#### WHAT THE TASK ASKS:
After locating the line that contains "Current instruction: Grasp" in the data below, set down exactly that line and each one after it through the line that contains "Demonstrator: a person", and nothing more.

#### INPUT RECORDS:
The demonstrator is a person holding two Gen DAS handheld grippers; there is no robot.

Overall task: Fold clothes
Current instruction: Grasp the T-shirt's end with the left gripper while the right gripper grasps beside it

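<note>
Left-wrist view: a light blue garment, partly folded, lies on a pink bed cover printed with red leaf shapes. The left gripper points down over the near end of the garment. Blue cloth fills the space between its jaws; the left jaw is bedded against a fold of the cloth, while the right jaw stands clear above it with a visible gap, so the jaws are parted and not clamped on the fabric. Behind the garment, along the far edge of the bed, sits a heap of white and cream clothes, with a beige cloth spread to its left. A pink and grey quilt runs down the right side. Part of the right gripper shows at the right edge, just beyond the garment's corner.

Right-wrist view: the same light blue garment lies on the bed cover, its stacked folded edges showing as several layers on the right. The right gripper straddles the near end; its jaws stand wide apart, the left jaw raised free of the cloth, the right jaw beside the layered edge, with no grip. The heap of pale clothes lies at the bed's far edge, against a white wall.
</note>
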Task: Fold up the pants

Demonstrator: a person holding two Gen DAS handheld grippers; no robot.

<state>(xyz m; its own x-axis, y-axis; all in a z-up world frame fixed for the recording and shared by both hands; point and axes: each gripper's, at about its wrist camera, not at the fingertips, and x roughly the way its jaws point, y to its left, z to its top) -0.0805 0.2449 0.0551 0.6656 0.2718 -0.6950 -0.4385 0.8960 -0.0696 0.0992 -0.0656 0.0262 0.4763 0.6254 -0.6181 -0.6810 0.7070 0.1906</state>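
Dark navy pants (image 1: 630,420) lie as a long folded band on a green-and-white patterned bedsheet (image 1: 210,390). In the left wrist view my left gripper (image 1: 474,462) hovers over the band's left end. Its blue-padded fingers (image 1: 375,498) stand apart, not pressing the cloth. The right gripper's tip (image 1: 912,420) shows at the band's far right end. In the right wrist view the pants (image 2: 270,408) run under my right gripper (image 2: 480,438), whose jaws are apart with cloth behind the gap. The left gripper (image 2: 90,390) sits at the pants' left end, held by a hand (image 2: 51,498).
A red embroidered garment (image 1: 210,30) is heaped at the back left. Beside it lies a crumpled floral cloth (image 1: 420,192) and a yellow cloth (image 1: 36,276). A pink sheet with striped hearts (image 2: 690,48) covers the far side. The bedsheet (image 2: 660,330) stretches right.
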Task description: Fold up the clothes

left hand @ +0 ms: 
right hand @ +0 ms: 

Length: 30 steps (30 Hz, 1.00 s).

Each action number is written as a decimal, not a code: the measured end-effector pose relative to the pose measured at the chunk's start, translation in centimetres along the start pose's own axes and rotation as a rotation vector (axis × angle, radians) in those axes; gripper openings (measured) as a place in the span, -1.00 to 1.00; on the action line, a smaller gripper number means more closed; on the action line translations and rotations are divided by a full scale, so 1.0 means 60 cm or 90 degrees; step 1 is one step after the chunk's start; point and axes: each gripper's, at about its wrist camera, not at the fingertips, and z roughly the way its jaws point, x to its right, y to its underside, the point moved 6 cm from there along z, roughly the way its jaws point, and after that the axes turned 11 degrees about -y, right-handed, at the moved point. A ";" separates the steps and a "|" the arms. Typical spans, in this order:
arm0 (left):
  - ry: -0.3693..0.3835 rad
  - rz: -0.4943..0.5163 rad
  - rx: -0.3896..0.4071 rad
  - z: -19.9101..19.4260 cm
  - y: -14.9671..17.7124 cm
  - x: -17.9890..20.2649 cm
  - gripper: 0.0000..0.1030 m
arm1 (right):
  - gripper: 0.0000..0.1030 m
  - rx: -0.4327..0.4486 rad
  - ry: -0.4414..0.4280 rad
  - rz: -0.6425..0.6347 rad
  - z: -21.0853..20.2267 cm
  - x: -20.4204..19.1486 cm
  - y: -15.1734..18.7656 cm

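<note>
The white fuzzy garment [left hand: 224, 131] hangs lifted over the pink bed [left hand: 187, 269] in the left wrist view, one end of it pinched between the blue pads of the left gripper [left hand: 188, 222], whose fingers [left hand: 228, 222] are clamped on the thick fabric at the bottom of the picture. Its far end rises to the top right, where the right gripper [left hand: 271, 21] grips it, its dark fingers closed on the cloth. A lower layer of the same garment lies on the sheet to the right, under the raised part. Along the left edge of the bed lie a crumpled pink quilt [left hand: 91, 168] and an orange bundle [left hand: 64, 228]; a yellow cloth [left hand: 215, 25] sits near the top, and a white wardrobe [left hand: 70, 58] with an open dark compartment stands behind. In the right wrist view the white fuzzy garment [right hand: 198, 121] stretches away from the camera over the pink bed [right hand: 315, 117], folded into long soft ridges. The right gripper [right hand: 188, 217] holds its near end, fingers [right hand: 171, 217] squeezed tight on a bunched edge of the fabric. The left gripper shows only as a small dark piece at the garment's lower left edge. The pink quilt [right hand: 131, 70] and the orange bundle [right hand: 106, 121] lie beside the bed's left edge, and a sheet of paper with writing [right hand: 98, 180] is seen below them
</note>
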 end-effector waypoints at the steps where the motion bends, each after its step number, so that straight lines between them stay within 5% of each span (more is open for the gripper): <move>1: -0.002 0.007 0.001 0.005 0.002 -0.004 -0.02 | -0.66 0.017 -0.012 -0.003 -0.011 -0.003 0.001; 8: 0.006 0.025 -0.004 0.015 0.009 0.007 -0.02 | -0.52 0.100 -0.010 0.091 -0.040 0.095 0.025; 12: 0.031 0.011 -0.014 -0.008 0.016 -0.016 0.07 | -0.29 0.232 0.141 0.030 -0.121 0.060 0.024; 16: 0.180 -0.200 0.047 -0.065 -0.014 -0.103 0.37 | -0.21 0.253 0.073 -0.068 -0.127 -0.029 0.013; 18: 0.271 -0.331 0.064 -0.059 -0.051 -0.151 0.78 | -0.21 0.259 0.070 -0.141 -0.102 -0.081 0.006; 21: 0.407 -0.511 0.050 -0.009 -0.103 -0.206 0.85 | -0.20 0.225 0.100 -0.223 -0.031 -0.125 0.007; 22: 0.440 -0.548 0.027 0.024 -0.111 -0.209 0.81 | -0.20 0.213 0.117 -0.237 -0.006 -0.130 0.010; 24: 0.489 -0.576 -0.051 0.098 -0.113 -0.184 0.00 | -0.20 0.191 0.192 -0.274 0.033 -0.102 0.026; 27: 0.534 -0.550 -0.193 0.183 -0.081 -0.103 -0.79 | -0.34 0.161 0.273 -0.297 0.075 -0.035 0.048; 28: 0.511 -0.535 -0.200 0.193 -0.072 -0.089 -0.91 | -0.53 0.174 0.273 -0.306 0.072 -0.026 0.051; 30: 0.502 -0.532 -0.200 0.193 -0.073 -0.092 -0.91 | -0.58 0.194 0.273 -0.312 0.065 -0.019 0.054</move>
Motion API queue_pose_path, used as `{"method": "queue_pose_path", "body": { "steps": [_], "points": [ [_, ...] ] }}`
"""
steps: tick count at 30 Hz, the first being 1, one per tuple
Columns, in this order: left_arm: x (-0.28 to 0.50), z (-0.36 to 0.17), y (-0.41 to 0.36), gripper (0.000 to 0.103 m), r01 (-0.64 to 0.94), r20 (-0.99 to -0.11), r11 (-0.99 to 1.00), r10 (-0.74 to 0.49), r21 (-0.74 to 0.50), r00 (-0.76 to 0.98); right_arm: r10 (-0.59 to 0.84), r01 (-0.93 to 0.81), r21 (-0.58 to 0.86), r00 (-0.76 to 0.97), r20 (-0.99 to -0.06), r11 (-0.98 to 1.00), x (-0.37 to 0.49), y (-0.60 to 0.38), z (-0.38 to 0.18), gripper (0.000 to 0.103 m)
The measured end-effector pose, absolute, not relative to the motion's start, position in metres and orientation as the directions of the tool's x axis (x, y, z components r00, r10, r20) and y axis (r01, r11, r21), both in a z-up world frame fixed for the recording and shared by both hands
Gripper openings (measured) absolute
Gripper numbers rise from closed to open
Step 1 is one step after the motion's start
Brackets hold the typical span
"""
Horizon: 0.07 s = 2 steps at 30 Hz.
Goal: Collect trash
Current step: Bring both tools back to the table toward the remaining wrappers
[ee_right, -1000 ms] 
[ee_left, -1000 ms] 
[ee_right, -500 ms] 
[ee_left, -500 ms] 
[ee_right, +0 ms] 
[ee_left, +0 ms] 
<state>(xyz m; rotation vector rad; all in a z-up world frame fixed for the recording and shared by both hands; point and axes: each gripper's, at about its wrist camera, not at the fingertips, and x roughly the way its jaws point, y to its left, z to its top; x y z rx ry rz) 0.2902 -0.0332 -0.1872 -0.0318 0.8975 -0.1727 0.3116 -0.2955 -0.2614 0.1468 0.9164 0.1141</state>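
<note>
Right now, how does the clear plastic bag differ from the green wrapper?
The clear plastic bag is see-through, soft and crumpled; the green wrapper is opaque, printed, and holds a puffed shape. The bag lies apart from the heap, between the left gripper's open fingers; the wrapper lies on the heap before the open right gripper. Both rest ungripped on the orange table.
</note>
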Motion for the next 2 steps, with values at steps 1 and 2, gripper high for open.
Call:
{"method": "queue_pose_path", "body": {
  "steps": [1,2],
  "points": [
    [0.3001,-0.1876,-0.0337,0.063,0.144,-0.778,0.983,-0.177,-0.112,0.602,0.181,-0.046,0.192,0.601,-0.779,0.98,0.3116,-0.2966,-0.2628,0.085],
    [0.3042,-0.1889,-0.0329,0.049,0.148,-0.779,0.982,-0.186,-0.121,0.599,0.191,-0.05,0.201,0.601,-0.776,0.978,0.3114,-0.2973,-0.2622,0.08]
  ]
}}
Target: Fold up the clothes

#### EXERCISE RESPONSE:
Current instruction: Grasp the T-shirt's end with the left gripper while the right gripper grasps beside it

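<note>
Left-wrist view: a light blue garment, partly folded, lies on a pink bed cover printed with red leaf shapes. The left gripper points down over the near end of the garment. Blue cloth fills the space between its jaws; the left jaw is bedded against a fold of the cloth, while the right jaw stands clear above it with a visible gap, so the jaws are parted and not clamped on the fabric. Behind the garment, along the far edge of the bed, sits a heap of white and cream clothes, with a beige cloth spread to its left. A pink and grey quilt runs down the right side. Part of the right gripper shows at the right edge, just beyond the garment's corner.

Right-wrist view: the same light blue garment lies on the bed cover, its stacked folded edges showing as several layers on the right. The right gripper straddles the near end; its jaws stand wide apart, the left jaw raised free of the cloth, the right jaw beside the layered edge, with no grip. The heap of pale clothes lies at the bed's far edge, against a white wall.
</note>
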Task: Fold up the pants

Demonstrator: a person holding two Gen DAS handheld grippers; no robot.

This answer has now been given in full.